La svolta liberale

Pubblicato da: Daniela il 20/06/2016

Il governo Saracco inaugurò una fase di distensione nella vita politica italiana, favorita dal buon andamento dell’economia e dall’atteggiamento del nuovo re, Vittorio Emanuele III, assai più aperto del padre nei confronti delle forze progressiste.

Il governo Saracco dovette dare le dimissioni nel 1901, per il comportamento incerto tenuto in occasione di un grande sciopero a Genova, e si insediò il governo Zanardelli (leader della sinistra liberale) che affidò il ministero degli Interni a Giolitti.
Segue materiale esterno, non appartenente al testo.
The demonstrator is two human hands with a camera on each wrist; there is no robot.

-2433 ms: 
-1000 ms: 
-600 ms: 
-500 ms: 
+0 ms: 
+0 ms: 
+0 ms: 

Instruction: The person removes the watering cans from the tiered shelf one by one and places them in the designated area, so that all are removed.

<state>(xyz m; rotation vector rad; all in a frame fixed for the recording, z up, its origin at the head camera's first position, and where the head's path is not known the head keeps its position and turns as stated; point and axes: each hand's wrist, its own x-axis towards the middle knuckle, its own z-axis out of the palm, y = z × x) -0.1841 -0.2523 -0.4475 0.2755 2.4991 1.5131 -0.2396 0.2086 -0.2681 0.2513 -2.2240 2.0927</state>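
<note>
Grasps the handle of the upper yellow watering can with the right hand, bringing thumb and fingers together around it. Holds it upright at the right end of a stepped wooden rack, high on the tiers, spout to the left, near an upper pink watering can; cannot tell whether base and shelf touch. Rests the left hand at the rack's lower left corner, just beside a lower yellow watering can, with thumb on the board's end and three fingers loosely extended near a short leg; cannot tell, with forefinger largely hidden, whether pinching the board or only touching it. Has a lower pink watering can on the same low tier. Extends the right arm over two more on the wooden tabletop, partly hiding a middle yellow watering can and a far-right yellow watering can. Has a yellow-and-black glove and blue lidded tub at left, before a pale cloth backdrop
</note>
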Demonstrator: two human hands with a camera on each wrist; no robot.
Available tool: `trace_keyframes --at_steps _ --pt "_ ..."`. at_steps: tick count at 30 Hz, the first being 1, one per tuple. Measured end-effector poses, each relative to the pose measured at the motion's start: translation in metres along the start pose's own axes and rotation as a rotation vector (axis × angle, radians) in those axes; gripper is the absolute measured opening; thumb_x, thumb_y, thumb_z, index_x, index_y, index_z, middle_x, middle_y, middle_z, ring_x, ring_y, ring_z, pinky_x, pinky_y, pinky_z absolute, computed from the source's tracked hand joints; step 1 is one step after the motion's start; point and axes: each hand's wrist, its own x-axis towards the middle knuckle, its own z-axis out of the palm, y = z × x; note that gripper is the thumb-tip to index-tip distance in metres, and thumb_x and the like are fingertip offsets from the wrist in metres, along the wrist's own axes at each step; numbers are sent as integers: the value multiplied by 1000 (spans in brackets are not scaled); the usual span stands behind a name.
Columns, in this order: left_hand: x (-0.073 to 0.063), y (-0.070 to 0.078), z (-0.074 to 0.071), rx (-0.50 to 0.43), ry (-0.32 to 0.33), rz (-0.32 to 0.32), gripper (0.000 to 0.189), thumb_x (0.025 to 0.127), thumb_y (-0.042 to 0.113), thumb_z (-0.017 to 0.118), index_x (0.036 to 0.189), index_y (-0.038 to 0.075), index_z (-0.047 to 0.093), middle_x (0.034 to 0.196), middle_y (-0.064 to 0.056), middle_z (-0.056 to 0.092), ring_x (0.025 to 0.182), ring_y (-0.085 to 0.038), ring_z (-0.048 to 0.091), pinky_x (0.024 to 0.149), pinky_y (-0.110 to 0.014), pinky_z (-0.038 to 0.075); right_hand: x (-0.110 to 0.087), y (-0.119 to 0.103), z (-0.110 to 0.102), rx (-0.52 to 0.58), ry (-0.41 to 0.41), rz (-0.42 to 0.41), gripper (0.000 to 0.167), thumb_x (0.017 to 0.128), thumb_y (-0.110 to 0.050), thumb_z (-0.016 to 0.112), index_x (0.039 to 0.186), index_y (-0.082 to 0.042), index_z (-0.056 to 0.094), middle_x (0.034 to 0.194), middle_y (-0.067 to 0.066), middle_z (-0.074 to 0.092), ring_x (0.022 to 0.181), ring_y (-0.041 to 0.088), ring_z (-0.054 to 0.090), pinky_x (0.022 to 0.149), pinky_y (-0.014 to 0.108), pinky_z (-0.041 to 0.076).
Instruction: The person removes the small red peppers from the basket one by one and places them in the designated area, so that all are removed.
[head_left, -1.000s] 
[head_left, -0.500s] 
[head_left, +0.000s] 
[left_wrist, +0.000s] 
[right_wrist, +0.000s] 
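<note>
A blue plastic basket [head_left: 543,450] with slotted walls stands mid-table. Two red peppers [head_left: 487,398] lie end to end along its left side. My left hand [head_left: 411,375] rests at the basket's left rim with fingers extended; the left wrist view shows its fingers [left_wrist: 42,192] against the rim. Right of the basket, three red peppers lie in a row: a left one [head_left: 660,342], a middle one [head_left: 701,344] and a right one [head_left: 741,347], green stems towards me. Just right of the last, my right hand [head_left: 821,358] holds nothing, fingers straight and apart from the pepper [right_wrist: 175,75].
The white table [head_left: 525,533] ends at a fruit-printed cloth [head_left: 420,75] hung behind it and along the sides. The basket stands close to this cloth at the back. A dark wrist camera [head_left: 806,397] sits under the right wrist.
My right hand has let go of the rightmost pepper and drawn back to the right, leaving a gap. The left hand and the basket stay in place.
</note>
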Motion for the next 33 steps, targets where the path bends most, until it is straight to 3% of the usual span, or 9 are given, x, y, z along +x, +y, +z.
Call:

Il ministero Zanardelli-Giolitti condusse importo importanti riforme sul lavoro minorile femminile, con miglioramenti alla legislazione sulle assicurazioni per la vecchiaia e per gli infortuni sul lavoro. Fu costituito, inoltre, un Consiglio superiore del lavoro, organo consultivo per la legislazione sociale, cui partecipavano anche esponenti delle organizzazioni sindacali socialiste.

Giolitti mantenne una linea di rigorosa neutralità nelle vertenze del lavoro, purché non sfociassero in manifestazioni violente.

In questo clima, uscirono dalla clandestinità le organizzazioni sindacali, e il loro sviluppo fu accompagnato da una brusca impennata degli scioperi. Ne derivò una spinta al rialzo dei salari destinata a protrarsi per tutto il primo quindicennio del secolo.

Decollo industriale e progresso civile

Negli ultimi anni del secolo iniziò il decollo industriale italiano, preparato -negli anni precedenti- dalla costruzione di una rete ferroviaria, dalla scelta protezionistica, dal riordinamento del sistema bancario. Lo sviluppo industriale, se non ridusse il divario con i paesi più ricchi, provocò però un aumento del reddito e un miglioramento del tenore di vita degli italiani.

L’aumento demografico, favorito anche da fattori come l’abbassamento del tasso di mortalità infantile, condusse al fenomeno dell’emigrazione (la forza lavoro in agricoltura era nettamente superiore alle necessità del paese). Gli emigranti del nord Italia si indirizzavano soprattutto verso i paesi centrali del nord Europa, con migrazioni temporanee; mentre per la gente del sud avevano carattere permanente verso mete prevalentemente del sud America. Il fenomeno dell’emigrazione contribuì ulteriormente al benessere del paese per via delle rimesse inviate dall’estero che facevano entrare in Italia valute pregiate.

Il progresso economico si fece sentire soprattutto nel nord del paese e il divario tra nord e sud si venne perciò accentuando. La maggior parte delle industrie infatti era dislocata nel nord Italia e anche gli sviluppi dell’agricoltura privilegiarono le grandi aziende della valle padana. Il sud rimaneva in difficoltà, incapace di svilupparsi adeguatamente sia per via delle difficoltà oggettive della terra, sia per mentalità diffuse che ostacolavano il mutamento economico e sociale.